Improving Quality Measurement using Multiple Data Sources

Kenneth W Scully 1, Jason A Lyman 1, George J Stukenborg 1
PMCID: PMC1480352  PMID: 14728504

Abstract

We calculated a sample of AHRQ Quality and Patient Safety Indicators for UVa hospitalized patients over a 3 year period using diagnoses and procedure codes from two different billing systems. Significant differences in results were observed suggesting that quality indicators calculated from hospital billing sources alone may be understated.

INTRODUCTION

Accurate reporting of quality of care depends on the completeness of the data used in the measurement. The Quality and Patient Safety Indicators developed by the Agency for Healthcare Research and Quality (AHRQ)1 rely heavily on diagnosis and procedure codes contained within hospital billing systems. At the University of Virginia (UVa) Health System, professional medical coders feed the hospital billing system with diagnosis and procedure codes by abstracting the patient chart after discharge.
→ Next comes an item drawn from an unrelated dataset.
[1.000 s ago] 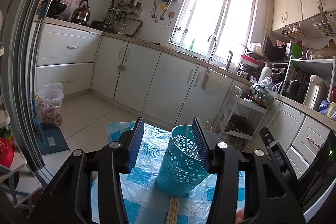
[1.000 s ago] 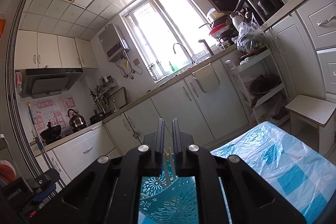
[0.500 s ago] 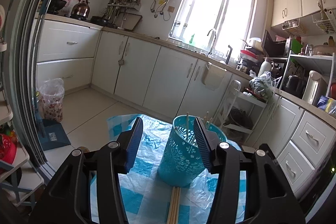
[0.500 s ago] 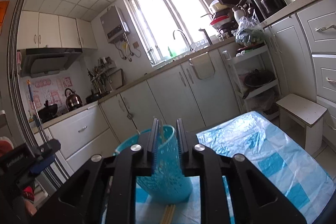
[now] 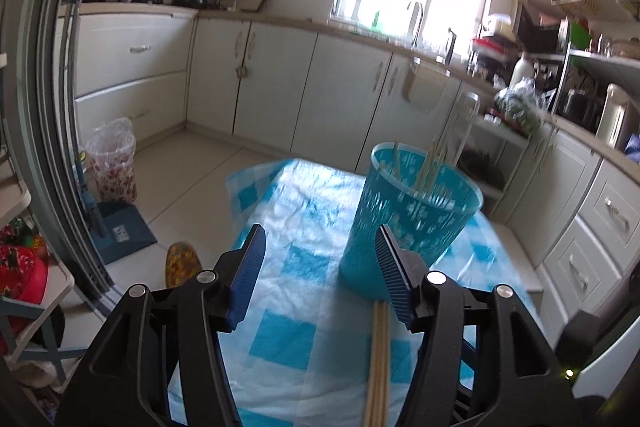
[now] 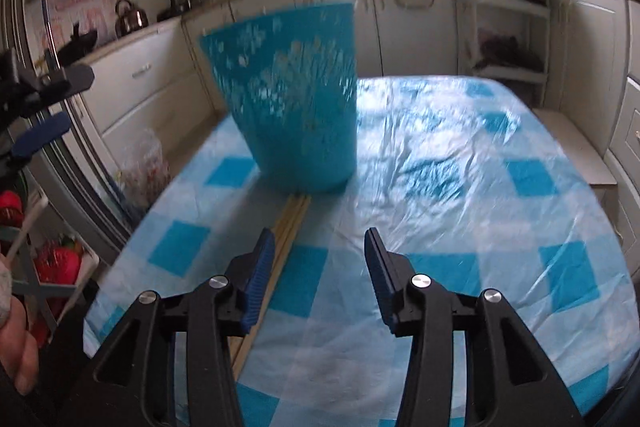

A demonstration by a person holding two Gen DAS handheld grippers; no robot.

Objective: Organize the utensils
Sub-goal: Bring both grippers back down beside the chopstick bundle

Physician billing systems represent another potential source of the same information. For hospitalized patients, physicians record relevant diagnoses and procedures on a daily basis, often during morning rounds.

The utility of the AHRQ Quality Indicators depends, in large part, upon their accuracy. We compared results for these indicators using both hospital and physician coded data to explore the level of agreement. Disagreement between these sources might be due to several factors, but might also indicate the added value of another information source for measuring quality.

METHODS

The Clinical Data Repository (CDR)2 is a UVa patient data warehouse, which receives data from both the hospital and physician billing systems and loads them into an integrated database. Using 3 years of inpatient data from the CDR (2000 – 2002) we calculated several of the AHRQ quality indicators using data from each source.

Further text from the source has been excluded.